AIM OF THE EXERCISE: Check every line of the entries below for the word "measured", and copy the ones that have it.
START INFORMATION PROVIDED
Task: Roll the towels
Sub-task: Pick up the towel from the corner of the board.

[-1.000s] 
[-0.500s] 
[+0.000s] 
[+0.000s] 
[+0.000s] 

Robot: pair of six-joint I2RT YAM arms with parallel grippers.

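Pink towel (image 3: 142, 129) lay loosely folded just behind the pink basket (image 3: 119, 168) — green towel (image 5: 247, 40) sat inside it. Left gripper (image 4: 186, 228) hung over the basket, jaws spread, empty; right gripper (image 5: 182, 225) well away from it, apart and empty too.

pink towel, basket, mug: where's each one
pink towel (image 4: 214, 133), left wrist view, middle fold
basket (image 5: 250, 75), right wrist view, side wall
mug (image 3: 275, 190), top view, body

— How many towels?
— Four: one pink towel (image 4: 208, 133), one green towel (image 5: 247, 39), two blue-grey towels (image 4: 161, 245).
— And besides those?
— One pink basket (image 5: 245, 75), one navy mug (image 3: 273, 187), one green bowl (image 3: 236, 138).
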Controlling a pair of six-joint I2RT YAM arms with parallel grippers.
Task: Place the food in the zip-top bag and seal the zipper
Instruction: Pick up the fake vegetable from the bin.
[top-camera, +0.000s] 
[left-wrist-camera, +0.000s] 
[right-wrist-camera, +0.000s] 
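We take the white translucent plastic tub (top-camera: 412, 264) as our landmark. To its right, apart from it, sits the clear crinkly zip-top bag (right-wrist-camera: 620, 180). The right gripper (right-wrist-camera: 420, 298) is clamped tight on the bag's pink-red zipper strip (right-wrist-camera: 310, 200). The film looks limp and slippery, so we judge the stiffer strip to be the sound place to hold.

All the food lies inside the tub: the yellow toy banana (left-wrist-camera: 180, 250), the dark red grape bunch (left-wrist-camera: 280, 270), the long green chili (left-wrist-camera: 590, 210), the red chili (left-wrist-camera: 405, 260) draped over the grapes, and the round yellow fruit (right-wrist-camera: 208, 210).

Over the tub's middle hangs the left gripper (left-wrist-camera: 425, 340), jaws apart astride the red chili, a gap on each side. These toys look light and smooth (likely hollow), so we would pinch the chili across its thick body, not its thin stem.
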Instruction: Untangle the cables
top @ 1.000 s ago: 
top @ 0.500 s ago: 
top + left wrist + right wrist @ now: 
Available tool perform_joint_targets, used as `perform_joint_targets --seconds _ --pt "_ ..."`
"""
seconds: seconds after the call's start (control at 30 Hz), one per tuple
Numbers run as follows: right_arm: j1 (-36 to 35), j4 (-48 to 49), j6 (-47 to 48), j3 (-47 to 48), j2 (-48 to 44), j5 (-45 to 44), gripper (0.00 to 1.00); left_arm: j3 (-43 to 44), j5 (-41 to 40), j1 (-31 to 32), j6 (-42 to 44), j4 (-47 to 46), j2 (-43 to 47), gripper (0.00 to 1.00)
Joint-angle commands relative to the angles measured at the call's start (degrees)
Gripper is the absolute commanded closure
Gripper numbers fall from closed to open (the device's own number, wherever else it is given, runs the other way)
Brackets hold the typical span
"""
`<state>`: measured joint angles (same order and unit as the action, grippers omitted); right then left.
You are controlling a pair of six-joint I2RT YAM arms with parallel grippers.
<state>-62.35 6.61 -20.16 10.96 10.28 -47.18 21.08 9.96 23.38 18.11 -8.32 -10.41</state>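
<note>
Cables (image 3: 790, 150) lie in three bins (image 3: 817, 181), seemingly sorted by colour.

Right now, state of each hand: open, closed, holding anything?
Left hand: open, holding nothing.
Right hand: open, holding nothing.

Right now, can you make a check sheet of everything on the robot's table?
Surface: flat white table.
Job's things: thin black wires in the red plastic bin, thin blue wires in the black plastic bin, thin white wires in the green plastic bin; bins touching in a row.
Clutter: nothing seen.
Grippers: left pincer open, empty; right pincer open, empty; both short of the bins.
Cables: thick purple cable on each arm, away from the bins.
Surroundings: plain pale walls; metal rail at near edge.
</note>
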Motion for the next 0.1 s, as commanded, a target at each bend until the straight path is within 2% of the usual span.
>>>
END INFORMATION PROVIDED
RESULT OF THE EXERCISE:
Joint-angle commands relative to the angles measured at the call's start (degrees)
`<state>`: measured joint angles (same order and unit as the action, grippers omitted); right then left.

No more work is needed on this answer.